Makassar (ANTARA) - Hasil produksi Pembangkit Listrik Tenaga Bayu (PLTB) Sidrap bukan hanya ditentukan oleh angin, tetapi juga dipengaruhi oleh pola dua musim di Indonesia yakni pergantian musim dari kemarau ke musim hujan, begitu pula sebaliknya.
Kepala Pengembangan Proyek PT UPC Renewables Indonesia, Niko Priyambada di Sidrap, Sulawesi Selatan, Selasa, mengatakan musim di Kabupaten Sidrap secara umum terlihat nyata dengan kategori musim angin kecil dan musim angin besar. Musim angin kecil itu terjadi pada saat musim penghujan.
"Ada peralihan antara musim kemarau ke musim hujan atau sebaliknya, itu biasanya angin sedikit terjadi, bahkan pada peralihan dua musim tersebut terjadi masa transisi yang sering tidak ada angin," kata Niko Priyambada.
Menurutnya, meski kondisi angin tampak kencang tetapi diketahui tidak datang dari arah yang konsisten, sehingga sangat jarang bisa dimanfaatkan untuk pembangkit listrik di PLTB Sidrap.
"Kondisi itu berada pada akhir bulan November hingga awal Maret," katanya.
Sedangkan kategori angin besar yang menjanjikan produksi listrik hingga kerapkali mencapai surplus terjadi di musim kemarau yakni antara akhir Mei hingga Oktober dan November.
Kepala Cabang PT Bayu Energi, Hamiruddin menambahkan ada masa-masa produksi yang menurun. Seperti pada 2018 terjadi di bulan November dan Desember. Selanjutnya di tahun 2019 berlangsung hingga April.
"Tahun 2019, terendah itu di bulan Februari, Maret serta akhir tahun yakni November dan Desember. Sedangkan tahun 2020 itu di bulan Februari hingga April. Jadi mungkin diprediksi November dan Desember juga terendah," ujarnya.
Hamiruddin mengemukakan yang terjadi di bulan Mei 2020 hingga sekarang berada pada kondisi angin besar yang diprediksi akan berlangsung hingga Oktober.

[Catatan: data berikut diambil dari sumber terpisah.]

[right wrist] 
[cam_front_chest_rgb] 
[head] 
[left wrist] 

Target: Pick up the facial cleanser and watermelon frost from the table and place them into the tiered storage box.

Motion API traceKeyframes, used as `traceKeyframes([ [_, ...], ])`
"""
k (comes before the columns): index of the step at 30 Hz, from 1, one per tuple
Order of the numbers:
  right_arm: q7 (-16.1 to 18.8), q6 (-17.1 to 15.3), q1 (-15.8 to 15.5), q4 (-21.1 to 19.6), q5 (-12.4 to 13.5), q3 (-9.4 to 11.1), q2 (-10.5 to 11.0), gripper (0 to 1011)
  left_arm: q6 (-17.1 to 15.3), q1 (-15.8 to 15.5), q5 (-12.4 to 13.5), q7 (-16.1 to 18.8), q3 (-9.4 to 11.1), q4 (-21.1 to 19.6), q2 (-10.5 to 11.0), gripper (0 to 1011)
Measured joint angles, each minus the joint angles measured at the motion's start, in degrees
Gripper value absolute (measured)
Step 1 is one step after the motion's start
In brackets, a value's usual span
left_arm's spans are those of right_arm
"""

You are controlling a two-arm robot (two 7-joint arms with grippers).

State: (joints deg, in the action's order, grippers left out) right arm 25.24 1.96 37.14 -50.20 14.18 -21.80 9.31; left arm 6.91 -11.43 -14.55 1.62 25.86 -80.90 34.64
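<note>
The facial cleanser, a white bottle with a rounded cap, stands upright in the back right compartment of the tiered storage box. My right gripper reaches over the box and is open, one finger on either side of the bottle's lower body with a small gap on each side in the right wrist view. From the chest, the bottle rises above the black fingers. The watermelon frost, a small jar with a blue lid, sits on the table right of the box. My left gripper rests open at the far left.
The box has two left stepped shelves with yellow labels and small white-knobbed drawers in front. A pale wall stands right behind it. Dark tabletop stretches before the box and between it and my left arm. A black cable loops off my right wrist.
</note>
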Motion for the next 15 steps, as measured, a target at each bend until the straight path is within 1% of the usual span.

Tahun 2020 ini, PLTB Sidrap tercatat telah berhasil memproduksi 116.706 GW per 11 Agustus dari total target 231 GW.
Kapasitas pembangkit tenaga angin ini bersifat fluktuatif dan pembangkitannya bergantung pada angin, sehingga pada musim kemarau mampu memproduksi 75 MW hampir setiap hari dan pada musim hujan hanya mampu berproduksi sebagian dari kapasitas tersebut.
Berdasarkan hasil penelitian yang telah dilakukan pihak UPC Renewables, produksi yang dihasilkan tersebut tidak jauh berbeda dari hasil penelitian terhadap pola angin musiman, sehingga hasil produksi PLTB Sidrap di dua tahun terakhir dijadikan sebagai referensi untuk 28 tahun mendatang sesuai kontrak operasi selama 30 tahun.
Pada masa-masa produksi menurun, pihak PT Sidrap Bayu Energi mengadakan perawatan yakni pemeliharaan turbin berdasarkan periodik, perawatan prediktif dan perawatan korektif, ini dilakukan pada bulan dengan rendah angin, diprediksi November hingga Januari.
"Jadi pemeliharaan tiga bulanan itu untuk fase pertama, mulai Januari, pemeliharaan itu berupa pengencangan baut-baut dan perbaikan sistem, kadang-kadang juga beli peralatan baru. Semuanya diperiksa termasuk untuk tower," jelasnya.